Give the lines below again, exactly as they stand, and leave out the images.

■ **Information supplied**:
········
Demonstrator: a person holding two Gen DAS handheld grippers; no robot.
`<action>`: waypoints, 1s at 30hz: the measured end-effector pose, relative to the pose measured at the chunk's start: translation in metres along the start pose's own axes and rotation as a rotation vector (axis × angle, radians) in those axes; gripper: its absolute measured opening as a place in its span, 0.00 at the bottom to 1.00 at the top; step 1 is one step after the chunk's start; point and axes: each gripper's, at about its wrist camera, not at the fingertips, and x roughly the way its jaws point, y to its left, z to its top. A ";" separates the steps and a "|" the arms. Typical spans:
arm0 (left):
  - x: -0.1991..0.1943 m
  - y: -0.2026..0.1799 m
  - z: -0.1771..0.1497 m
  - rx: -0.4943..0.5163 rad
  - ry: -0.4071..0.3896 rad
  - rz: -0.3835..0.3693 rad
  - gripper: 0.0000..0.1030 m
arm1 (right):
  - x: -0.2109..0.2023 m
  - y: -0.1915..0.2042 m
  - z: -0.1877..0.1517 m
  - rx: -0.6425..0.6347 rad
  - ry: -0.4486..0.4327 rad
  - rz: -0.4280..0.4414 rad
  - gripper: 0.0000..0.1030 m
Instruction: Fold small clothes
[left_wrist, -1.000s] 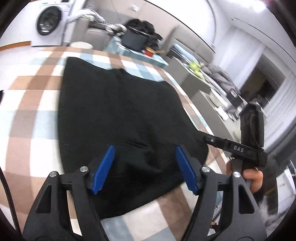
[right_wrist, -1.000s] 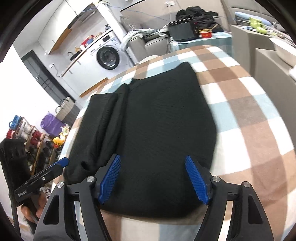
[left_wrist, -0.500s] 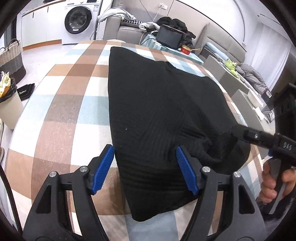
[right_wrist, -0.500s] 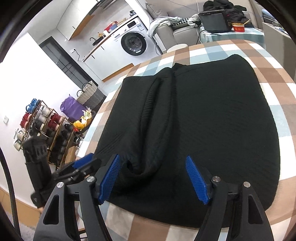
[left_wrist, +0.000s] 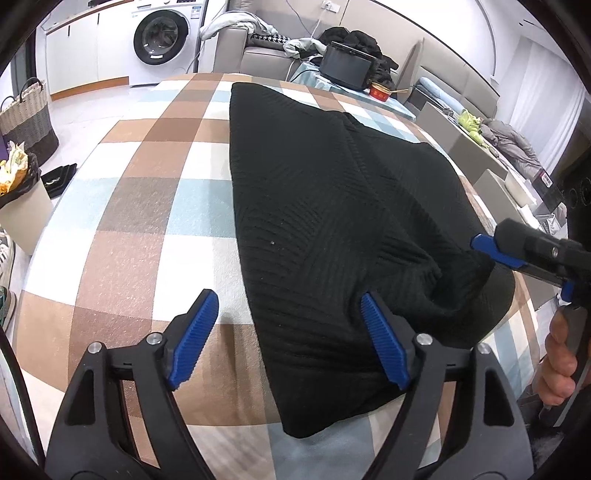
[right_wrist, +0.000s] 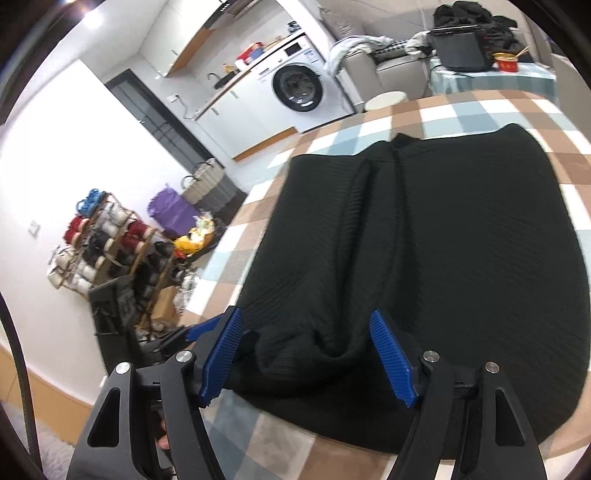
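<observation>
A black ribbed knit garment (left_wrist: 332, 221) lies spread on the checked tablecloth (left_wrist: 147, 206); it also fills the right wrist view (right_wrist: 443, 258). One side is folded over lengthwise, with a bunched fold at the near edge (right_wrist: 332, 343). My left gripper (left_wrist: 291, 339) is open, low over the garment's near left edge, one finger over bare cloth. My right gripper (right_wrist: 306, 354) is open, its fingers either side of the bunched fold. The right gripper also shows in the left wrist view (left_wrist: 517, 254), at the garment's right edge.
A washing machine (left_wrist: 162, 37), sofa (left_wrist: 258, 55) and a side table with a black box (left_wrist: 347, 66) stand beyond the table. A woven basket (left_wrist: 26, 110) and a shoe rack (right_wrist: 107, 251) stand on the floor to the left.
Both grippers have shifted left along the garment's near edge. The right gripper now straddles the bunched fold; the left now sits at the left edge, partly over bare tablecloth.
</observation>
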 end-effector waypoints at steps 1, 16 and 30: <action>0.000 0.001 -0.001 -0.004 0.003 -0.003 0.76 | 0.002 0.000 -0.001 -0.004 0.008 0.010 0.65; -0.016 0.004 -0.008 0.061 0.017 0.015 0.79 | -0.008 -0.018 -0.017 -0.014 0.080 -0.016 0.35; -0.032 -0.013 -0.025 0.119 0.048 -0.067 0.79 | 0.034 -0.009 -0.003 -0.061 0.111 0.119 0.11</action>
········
■ **Your solution**:
Demonstrator: a person holding two Gen DAS handheld grippers; no robot.
`<action>`: waypoints, 1s at 30hz: the measured end-effector pose, relative to the pose measured at the chunk's start: translation in metres along the start pose's own axes and rotation as a rotation vector (axis × angle, radians) in those axes; gripper: its absolute measured opening as a place in its span, 0.00 at the bottom to 1.00 at the top; step 1 is one step after the chunk's start; point and axes: each gripper's, at about its wrist camera, not at the fingertips, and x roughly the way its jaws point, y to its left, z to its top. A ";" separates the steps and a "|" the arms. Typical spans:
arm0 (left):
  - x: -0.1991..0.1943 m
  - y: -0.2026..0.1799 m
  - z: -0.1771..0.1497 m
  - rx: -0.4943..0.5163 rad
  - ry: -0.4071..0.3896 rad
  - rz: -0.3835..0.3693 rad
  - gripper: 0.0000..0.1030 m
arm1 (right):
  - x: -0.2109..0.2023 m
  - y: -0.1915..0.2042 m
  - z: -0.1877..0.1517 m
  - rx: -0.6425..0.6347 rad
  - ry: -0.4486..0.4327 rad
  - rz: -0.4280..0.4414 rad
  - gripper: 0.0000..0.1030 m
Instruction: Fold small clothes
[left_wrist, -1.000s] 
[right_wrist, -1.000s] 
[left_wrist, -0.500s] 
[right_wrist, -0.500s] 
[left_wrist, +0.000s] 
[right_wrist, +0.000s] 
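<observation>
A black ribbed knit garment (left_wrist: 332, 221) lies spread on the checked tablecloth (left_wrist: 147, 206); it also fills the right wrist view (right_wrist: 443, 258). One side is folded over lengthwise, with a bunched fold at the near edge (right_wrist: 332, 343). My left gripper (left_wrist: 291, 339) is open, low over the garment's near left edge, one finger over bare cloth. My right gripper (right_wrist: 306, 354) is open, its fingers either side of the bunched fold. The right gripper also shows in the left wrist view (left_wrist: 517, 254), at the garment's right edge.
A washing machine (left_wrist: 162, 37), sofa (left_wrist: 258, 55) and a side table with a black box (left_wrist: 347, 66) stand beyond the table. A woven basket (left_wrist: 26, 110) and a shoe rack (right_wrist: 107, 251) stand on the floor to the left.
Both grippers have shifted left along the garment's near edge. The right gripper now straddles the bunched fold; the left now sits at the left edge, partly over bare tablecloth.
</observation>
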 end-effector waypoints at steps 1, 16 and 30: <action>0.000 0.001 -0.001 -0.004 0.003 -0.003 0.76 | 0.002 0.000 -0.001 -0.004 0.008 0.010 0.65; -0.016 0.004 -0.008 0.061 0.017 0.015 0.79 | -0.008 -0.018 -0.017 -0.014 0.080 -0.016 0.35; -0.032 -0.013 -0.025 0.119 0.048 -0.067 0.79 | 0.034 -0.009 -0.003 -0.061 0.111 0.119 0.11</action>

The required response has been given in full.